• _EXERCISE DETAILS_:
What is needed is an exact reproduction of the listing, without its pictures.

Start of Block

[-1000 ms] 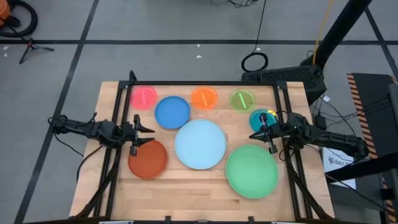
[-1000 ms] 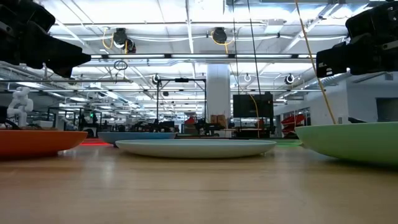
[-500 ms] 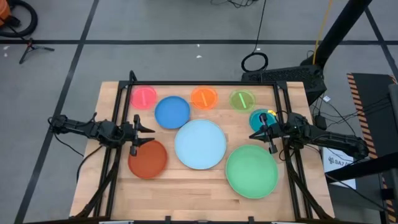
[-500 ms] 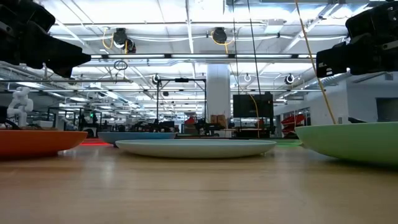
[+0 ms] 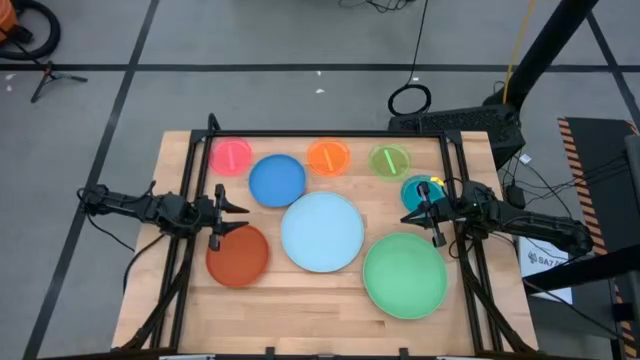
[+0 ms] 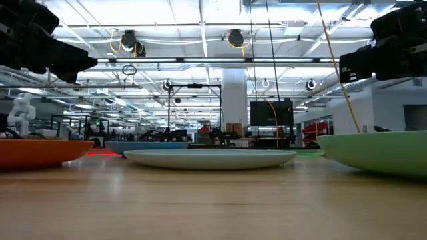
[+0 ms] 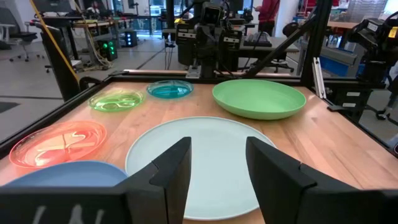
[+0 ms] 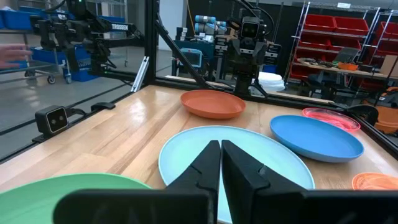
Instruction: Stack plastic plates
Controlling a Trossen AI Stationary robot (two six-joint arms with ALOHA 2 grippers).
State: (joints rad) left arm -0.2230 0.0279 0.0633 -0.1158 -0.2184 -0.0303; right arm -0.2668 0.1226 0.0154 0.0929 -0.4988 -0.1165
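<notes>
Eight plates lie flat and apart on the wooden table. Along the far side are small pink [image 5: 232, 155], orange [image 5: 328, 157], lime [image 5: 389, 160] and teal [image 5: 418, 190] plates and a medium blue plate [image 5: 277, 180]. The large light blue plate [image 5: 322, 231] is in the middle, the red-orange plate [image 5: 238, 254] near left, and the large green plate [image 5: 404, 275] near right. My left gripper [image 5: 240, 217] hovers open above the red-orange plate's far rim, pointing at the light blue plate [image 7: 199, 162]. My right gripper [image 5: 407, 216] is shut and hovers between the teal and green plates.
A black frame [image 5: 330, 134] runs along the table's far edge and down both sides. In the low view both arms hang above the plates, the left [image 6: 40, 47] and the right [image 6: 387, 53]. Bare wood [image 5: 300, 295] lies near the front edge, between the red-orange and green plates.
</notes>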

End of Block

• _TASK RESPONSE_:
[-1000 ms] 
[-1000 ms] 
[-500 ms] 
[-500 ms] 
[+0 ms] 
[+0 ms] 
[+0 ms] 
[+0 ms] 
Instruction: Stack plastic plates
Controlling a Trossen AI Stationary robot (two six-joint arms with ALOHA 2 grippers).
State: (joints rad) left arm -0.2230 0.0279 0.0633 -0.1158 -0.2184 -0.0303; right arm -0.2668 0.1226 0.0154 0.0929 -0.4988 -0.1165
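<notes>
Eight plates lie flat and apart on the wooden table. Along the far side are small pink [image 5: 232, 155], orange [image 5: 328, 157], lime [image 5: 389, 160] and teal [image 5: 418, 190] plates and a medium blue plate [image 5: 277, 180]. The large light blue plate [image 5: 322, 231] is in the middle, the red-orange plate [image 5: 238, 254] near left, and the large green plate [image 5: 404, 275] near right. My left gripper [image 5: 240, 217] hovers open above the red-orange plate's far rim, pointing at the light blue plate [image 7: 199, 162]. My right gripper [image 5: 407, 216] is shut and hovers between the teal and green plates.
A black frame [image 5: 330, 134] runs along the table's far edge and down both sides. In the low view both arms hang above the plates, the left [image 6: 40, 47] and the right [image 6: 387, 53]. Bare wood [image 5: 300, 295] lies near the front edge, between the red-orange and green plates.
</notes>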

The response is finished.